EXERCISE:
Using the data below, return every line that holds the word "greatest".

LISTED RECORDS:
═══

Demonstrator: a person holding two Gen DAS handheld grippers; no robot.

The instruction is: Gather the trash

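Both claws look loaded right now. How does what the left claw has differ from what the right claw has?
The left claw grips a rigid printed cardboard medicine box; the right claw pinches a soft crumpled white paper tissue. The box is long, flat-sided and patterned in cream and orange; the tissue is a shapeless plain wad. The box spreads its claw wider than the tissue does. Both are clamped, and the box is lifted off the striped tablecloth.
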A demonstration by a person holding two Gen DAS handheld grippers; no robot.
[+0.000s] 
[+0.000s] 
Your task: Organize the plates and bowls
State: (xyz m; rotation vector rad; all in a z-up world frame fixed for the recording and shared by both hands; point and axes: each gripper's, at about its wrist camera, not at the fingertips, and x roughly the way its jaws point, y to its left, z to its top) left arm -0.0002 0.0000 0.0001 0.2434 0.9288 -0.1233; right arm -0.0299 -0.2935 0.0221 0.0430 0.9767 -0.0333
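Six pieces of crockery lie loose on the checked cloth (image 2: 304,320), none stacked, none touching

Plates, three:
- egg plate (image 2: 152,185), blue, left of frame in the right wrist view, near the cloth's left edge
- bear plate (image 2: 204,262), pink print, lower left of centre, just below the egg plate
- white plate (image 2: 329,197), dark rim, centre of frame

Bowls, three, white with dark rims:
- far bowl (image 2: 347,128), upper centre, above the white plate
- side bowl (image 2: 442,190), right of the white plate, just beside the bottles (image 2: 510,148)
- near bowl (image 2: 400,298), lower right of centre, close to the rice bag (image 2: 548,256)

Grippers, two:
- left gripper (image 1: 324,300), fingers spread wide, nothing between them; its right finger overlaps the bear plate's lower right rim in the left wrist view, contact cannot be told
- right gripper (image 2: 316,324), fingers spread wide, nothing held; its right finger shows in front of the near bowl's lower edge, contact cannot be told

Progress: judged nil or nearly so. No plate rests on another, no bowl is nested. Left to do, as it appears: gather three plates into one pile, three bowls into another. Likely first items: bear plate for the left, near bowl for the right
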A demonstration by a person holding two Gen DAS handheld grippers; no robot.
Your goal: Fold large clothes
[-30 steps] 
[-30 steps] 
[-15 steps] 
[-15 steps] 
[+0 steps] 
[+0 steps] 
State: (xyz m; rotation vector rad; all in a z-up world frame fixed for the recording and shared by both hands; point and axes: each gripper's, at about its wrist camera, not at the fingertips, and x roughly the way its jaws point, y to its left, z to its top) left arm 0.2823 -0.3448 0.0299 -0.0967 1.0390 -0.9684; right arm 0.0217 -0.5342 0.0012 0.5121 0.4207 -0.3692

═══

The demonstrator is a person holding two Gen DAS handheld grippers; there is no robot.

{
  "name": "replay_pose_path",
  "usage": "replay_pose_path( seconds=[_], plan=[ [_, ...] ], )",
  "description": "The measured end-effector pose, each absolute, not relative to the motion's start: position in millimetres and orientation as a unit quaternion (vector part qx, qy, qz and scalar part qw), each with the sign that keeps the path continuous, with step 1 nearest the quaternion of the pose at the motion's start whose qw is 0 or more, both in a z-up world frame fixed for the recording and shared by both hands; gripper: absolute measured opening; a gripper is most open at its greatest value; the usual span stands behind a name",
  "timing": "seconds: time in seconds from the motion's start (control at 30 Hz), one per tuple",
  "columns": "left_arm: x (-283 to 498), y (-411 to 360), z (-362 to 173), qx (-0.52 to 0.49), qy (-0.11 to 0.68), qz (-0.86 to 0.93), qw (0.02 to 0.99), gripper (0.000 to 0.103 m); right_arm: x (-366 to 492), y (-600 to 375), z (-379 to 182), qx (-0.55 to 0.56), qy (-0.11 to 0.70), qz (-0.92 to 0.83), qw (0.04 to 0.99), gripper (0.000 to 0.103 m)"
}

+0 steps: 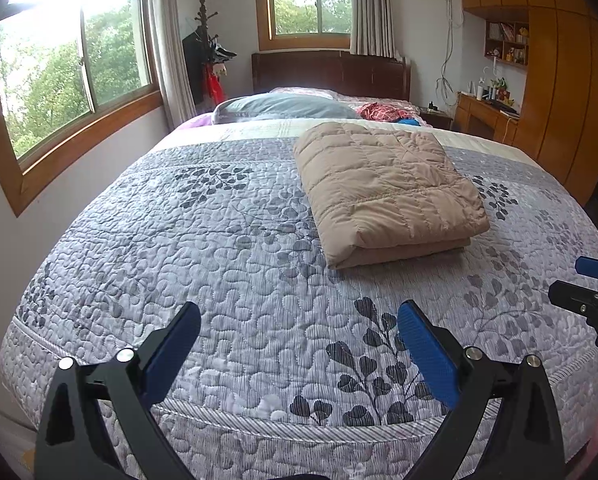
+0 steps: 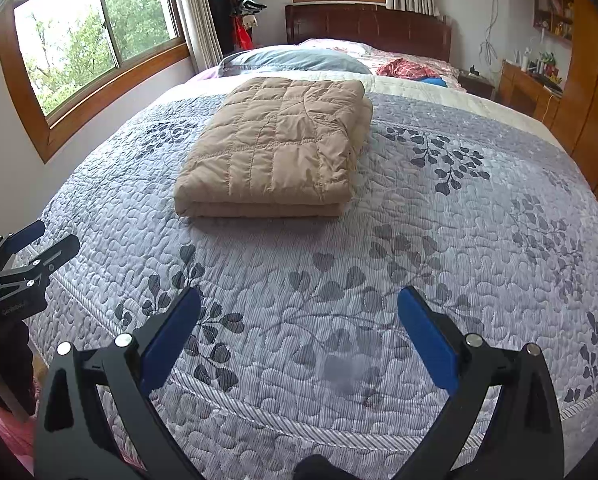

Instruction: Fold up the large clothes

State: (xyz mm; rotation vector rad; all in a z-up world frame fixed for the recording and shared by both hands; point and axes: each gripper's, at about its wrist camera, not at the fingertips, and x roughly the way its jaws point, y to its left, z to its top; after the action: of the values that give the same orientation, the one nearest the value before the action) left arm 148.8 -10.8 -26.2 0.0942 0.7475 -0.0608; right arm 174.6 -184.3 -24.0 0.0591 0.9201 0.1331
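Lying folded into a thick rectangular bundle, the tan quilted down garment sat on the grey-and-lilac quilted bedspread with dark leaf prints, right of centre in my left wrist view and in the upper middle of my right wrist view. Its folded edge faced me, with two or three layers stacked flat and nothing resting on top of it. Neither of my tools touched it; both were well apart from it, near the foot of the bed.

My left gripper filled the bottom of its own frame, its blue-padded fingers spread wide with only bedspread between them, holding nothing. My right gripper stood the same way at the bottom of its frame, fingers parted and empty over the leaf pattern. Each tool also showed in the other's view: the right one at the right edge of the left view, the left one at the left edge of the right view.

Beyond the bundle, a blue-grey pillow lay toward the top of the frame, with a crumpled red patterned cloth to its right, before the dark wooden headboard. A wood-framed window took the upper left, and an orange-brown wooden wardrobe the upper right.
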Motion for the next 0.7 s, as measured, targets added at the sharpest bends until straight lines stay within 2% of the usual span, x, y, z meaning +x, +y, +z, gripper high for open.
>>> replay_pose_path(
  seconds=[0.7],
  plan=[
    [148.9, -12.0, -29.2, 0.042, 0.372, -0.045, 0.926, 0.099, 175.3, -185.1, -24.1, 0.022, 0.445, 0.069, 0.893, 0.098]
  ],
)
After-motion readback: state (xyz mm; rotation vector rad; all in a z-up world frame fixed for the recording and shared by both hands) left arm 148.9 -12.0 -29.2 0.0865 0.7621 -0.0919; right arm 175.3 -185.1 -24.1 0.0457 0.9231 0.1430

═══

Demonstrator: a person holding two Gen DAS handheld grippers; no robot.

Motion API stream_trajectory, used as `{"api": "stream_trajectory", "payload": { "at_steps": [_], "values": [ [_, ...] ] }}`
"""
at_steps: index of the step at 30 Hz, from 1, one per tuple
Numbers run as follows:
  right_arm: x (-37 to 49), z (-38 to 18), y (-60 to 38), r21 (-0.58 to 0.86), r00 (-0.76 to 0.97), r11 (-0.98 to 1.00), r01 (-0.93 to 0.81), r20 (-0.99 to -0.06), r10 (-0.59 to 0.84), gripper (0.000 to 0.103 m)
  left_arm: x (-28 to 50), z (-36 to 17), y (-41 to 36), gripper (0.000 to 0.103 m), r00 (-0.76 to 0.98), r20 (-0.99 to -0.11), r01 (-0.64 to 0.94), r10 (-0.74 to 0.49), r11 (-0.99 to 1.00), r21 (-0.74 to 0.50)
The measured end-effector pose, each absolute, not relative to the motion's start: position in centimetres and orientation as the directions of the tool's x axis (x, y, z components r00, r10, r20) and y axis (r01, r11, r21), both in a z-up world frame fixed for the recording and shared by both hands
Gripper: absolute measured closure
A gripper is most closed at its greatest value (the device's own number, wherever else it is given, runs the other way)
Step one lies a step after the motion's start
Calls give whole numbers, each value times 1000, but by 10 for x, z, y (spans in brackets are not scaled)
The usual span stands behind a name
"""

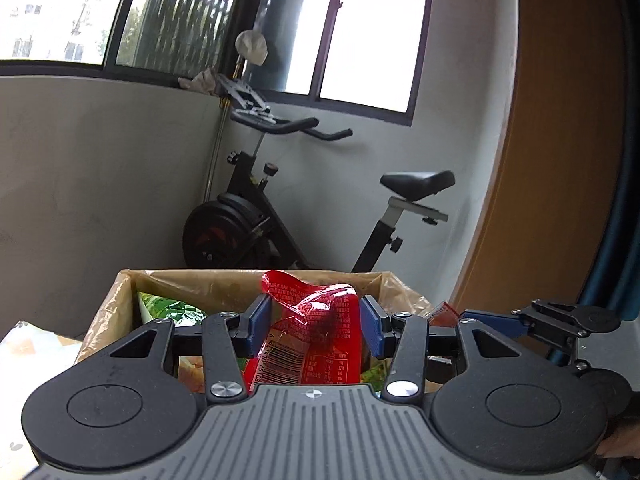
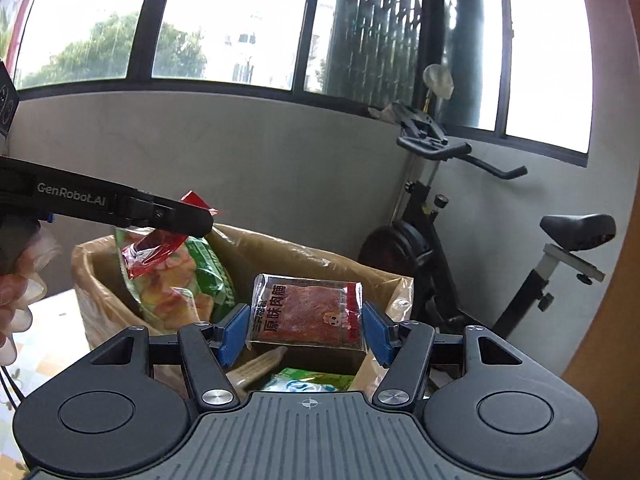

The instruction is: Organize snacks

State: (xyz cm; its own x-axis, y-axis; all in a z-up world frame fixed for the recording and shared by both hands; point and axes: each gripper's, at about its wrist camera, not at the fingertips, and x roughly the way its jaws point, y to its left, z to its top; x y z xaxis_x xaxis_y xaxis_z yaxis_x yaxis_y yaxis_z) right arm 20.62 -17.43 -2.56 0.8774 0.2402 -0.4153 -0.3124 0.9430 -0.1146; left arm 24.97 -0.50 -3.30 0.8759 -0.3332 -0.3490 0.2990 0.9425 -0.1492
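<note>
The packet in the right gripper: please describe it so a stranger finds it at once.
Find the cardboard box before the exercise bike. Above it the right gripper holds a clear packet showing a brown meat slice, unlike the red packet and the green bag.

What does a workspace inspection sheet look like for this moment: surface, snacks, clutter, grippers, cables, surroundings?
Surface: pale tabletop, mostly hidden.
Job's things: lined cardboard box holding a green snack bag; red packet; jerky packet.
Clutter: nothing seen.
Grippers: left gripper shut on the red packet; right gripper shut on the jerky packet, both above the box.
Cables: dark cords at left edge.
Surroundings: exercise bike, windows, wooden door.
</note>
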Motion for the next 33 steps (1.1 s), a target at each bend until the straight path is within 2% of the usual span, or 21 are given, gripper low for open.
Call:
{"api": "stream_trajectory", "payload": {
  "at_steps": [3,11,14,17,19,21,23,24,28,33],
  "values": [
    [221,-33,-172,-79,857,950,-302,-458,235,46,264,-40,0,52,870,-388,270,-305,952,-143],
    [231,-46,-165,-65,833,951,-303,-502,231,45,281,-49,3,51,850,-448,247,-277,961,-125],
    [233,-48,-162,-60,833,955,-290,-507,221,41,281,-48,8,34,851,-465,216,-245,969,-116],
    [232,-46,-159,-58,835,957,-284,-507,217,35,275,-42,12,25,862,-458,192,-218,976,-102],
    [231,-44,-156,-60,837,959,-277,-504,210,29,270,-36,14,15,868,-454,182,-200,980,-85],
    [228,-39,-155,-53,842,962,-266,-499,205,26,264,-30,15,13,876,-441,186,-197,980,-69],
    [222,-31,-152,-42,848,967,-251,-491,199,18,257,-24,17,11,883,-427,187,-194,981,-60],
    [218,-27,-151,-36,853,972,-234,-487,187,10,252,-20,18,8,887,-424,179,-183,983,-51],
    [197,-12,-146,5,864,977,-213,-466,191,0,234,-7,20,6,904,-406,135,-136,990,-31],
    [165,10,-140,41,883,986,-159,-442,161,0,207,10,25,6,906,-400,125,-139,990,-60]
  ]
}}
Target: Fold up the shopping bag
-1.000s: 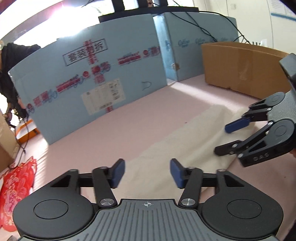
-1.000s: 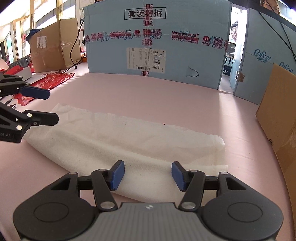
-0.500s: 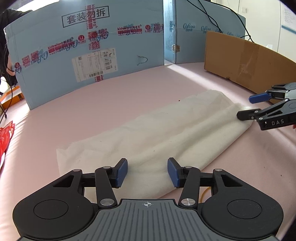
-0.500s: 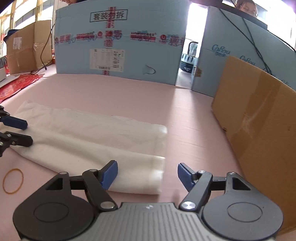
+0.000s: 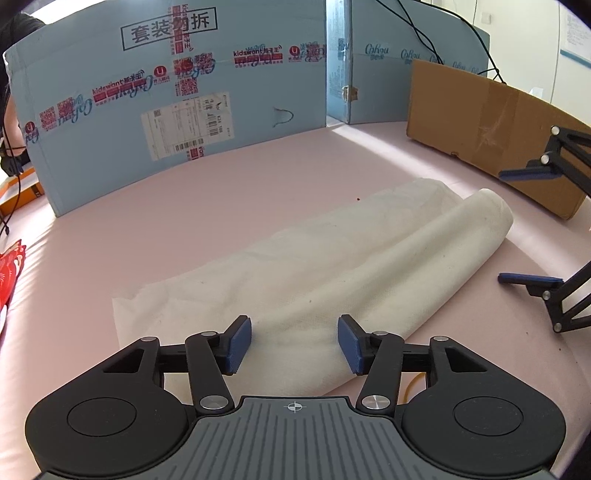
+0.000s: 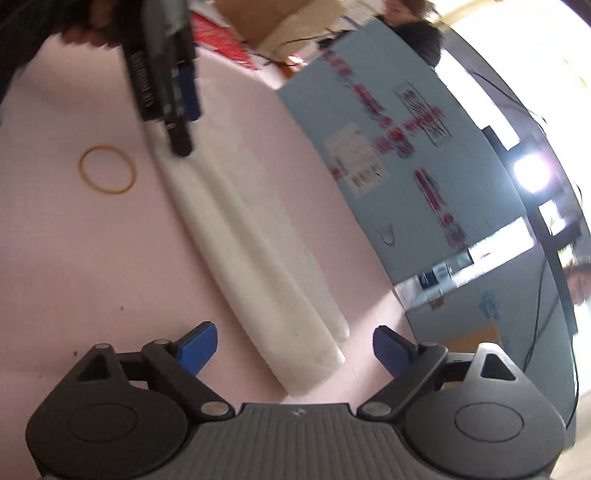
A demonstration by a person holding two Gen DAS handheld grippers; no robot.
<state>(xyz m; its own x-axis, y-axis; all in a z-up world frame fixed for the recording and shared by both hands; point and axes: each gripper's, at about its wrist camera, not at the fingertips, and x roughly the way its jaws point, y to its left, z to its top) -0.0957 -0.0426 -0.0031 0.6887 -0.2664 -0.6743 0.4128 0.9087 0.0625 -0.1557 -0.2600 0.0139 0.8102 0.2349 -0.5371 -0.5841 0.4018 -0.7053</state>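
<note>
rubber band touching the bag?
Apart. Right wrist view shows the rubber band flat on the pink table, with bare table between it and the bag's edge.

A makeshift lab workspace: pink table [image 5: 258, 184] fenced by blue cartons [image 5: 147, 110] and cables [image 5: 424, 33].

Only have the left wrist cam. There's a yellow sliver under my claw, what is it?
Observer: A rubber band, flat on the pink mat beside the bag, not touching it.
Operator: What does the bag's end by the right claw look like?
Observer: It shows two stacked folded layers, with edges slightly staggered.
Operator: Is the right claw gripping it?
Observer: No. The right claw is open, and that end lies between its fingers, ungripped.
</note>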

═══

YOUR SOLUTION:
  "description": "The measured end-effector pose, each absolute, not relative to the motion's start: position in millimetres and orientation as a unit quaternion (vector part qx, qy, qz and scalar part qw), each with the sign that keeps the path continuous, with step 1 nearest the quaternion of the pose at the motion's start whose qw is 0 or more, both in a z-up world frame fixed for the recording and shared by both hands; gripper: absolute measured opening; a gripper is most open at its greatest value; the usual span stands behind a name",
A gripper is most closed at its greatest value (the device's own number, wherever else it is given, runs the other way)

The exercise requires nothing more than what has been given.